§ **Aim of the exercise**
Below are some records. Return exactly the lines from the one with "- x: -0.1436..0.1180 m" to the one with "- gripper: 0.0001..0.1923", and nothing else.

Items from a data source
================================

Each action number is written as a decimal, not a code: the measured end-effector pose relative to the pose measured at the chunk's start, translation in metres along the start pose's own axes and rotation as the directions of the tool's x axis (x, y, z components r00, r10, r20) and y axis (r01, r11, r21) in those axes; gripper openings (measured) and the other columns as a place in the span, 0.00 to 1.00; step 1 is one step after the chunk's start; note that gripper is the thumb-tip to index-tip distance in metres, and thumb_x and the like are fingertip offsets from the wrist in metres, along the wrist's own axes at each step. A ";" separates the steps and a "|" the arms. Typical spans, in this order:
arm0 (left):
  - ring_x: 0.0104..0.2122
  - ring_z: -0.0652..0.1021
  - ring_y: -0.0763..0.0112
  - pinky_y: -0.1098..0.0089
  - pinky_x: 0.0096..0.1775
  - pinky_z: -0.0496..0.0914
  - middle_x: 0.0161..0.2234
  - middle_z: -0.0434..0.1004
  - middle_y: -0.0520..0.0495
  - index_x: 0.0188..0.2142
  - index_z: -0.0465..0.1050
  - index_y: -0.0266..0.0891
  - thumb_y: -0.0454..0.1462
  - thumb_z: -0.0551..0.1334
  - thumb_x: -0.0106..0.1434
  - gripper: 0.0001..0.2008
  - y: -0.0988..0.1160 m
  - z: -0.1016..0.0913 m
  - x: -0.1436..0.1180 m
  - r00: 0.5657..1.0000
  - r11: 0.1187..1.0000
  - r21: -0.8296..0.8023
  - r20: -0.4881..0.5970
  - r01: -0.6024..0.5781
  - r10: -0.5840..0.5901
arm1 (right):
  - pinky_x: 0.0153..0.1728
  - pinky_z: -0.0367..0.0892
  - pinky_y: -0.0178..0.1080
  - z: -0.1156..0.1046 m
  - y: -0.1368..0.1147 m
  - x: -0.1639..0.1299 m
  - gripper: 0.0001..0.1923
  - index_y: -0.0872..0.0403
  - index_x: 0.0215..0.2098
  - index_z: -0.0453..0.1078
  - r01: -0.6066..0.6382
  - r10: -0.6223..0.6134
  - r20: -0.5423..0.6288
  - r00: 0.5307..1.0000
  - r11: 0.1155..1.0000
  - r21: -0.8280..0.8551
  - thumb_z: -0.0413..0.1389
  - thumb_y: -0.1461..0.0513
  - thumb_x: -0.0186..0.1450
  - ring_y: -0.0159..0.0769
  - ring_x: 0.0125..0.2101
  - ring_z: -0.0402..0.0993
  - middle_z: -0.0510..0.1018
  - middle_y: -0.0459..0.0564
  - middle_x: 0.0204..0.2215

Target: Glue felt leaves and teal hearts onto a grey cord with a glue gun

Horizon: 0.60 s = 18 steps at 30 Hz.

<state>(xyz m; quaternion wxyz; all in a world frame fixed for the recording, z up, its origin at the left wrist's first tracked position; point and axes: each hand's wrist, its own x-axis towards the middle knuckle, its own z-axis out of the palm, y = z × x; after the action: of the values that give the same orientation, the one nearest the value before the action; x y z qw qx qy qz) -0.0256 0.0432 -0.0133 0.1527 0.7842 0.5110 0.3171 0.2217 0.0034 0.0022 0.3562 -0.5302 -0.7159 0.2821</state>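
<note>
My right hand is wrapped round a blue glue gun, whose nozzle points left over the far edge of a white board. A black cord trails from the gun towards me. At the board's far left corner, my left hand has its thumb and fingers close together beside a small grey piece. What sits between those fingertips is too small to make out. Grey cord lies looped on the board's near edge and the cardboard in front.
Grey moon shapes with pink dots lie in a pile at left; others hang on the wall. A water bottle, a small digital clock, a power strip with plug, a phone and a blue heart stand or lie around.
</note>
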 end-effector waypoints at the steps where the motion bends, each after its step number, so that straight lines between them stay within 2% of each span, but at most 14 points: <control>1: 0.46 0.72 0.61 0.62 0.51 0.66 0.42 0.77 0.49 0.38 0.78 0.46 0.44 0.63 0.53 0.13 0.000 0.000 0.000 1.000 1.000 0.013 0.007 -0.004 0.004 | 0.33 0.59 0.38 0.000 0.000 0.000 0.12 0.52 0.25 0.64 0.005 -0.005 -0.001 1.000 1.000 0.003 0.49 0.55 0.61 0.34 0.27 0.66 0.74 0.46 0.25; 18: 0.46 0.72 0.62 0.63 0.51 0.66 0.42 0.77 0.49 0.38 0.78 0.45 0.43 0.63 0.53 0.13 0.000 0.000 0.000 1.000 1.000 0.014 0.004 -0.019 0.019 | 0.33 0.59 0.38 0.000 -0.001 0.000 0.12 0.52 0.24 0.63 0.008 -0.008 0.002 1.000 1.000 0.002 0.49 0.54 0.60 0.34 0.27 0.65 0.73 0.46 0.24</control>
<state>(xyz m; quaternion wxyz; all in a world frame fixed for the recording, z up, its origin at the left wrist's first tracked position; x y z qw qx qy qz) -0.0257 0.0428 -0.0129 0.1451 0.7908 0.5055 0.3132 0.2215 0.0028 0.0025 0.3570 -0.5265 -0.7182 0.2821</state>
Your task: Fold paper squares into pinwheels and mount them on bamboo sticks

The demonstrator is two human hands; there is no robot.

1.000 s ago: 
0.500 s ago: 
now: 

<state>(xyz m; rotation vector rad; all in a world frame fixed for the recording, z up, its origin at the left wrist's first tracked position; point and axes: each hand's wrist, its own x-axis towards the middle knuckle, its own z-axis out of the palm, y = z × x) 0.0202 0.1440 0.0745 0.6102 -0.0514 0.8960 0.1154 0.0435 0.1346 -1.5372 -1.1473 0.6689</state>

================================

§ **Your response**
  - x: -0.1436..0.1180 m
  - r00: 0.5657..1.0000
  - r11: 0.1187..1.0000
  - r21: -0.8296..0.8023
  - r20: -0.4881..0.5970
  - r01: -0.6024..0.5781
  - r10: -0.5840..0.5901
arm1 (right):
  - pinky_x: 0.0153..0.1728
  - pinky_z: -0.0367..0.0892
  - pinky_y: -0.0178..0.1080
  - z: -0.1156..0.1046 m
  - y: -0.1368..0.1147 m
  - x: -0.1639..0.1299 m
  - gripper: 0.0001..0.1923

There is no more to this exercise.